Palliative care for children: This year’s Budget will invest $15.5 million over four years to establish a specialist paediatric palliative care service, delivered through specialist teams in the North Island and South Island.

Maths and literacy: $131 million will be invested in students’ reading, writing and maths as the Government invests in the next phase of its "teaching the basics brilliantly" policy.

Public service: Willis announced a public service overhaul with the aim of reducing the number of government departments, with sinking lids to be placed on budgets and an in-principle target set for the number of public servants. That workforce target would remove almost 9,000 workers from the public service by mid-2029. Willis said these changes would cut costs by $2.4 billion, with this re-deployed to health, education, infrastructure, defence and police.

Social housing: A multi-year reform to the country’s social housing system will increase rent for about 84,000 Kāinga Ora tenants, while putting the $375 million savings into pushing up the accommodation supplement for those in private rentals - this would increase by $10 to $30 a week. In addition, the maximum Temporary Additional Support rate will decrease, bringing in about $200 million. The change will increase the rent contribution which is currently 25% of a social housing tenant’s income up to 30%, which will see 84,000 households’ rent increase by an average of $31 a week.

Ambulance services: $35 million over four years will be provided for road ambulance services. This includes establishing two ambulance hubs in Auckland, the deployment of an electronic patient clinical record system, extra training for ambulance communications staff and more welfare checks for patients.

Customs: For border protection and responding to smuggling, $70.7 million over four years is being invested in upgraded equipment, strengthening security of custom facilities in ports and airports, new defensive equipment, more training, and an increased capacity to store and manage seized illicit goods. $10.8 million over four years will go towards the aim of disrupting criminal networks overseas by establishing four new international posts in the Pacific, South America, Middle East and Europe. 

Defence: The Government is investing in drone systems, ship maintenance and work to replace the naval fleet. Budget 2026 provides an extra $880 million of operating funding and $700 million of new capital funding for activities and operations as well as priority projects in the Defence Capability Plan.

Wilding pines: The Government is investing an extra $79 million over the next three years to tackle the spread of wilding pines.

Fees-free scheme scrapped: The Government will be scrapping this programme.

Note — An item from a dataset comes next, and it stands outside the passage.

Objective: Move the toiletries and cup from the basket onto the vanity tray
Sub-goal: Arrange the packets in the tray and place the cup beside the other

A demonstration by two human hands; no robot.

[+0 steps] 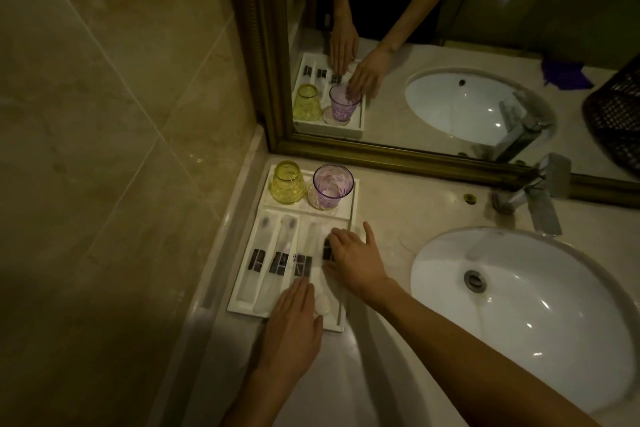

The fees-free scheme covers up to $12,000 of the last year of study for first-time tertiary students.

Gas Transition Loan Scheme: The Government is backing an initiative to help businesses move away from gas dependency. A Budget 2026 initiative, this is expected to make up to $1.2 billion of bank loans available to businesses. And $48 million has been set aside from Budget 2026 to cover potential losses from the scheme.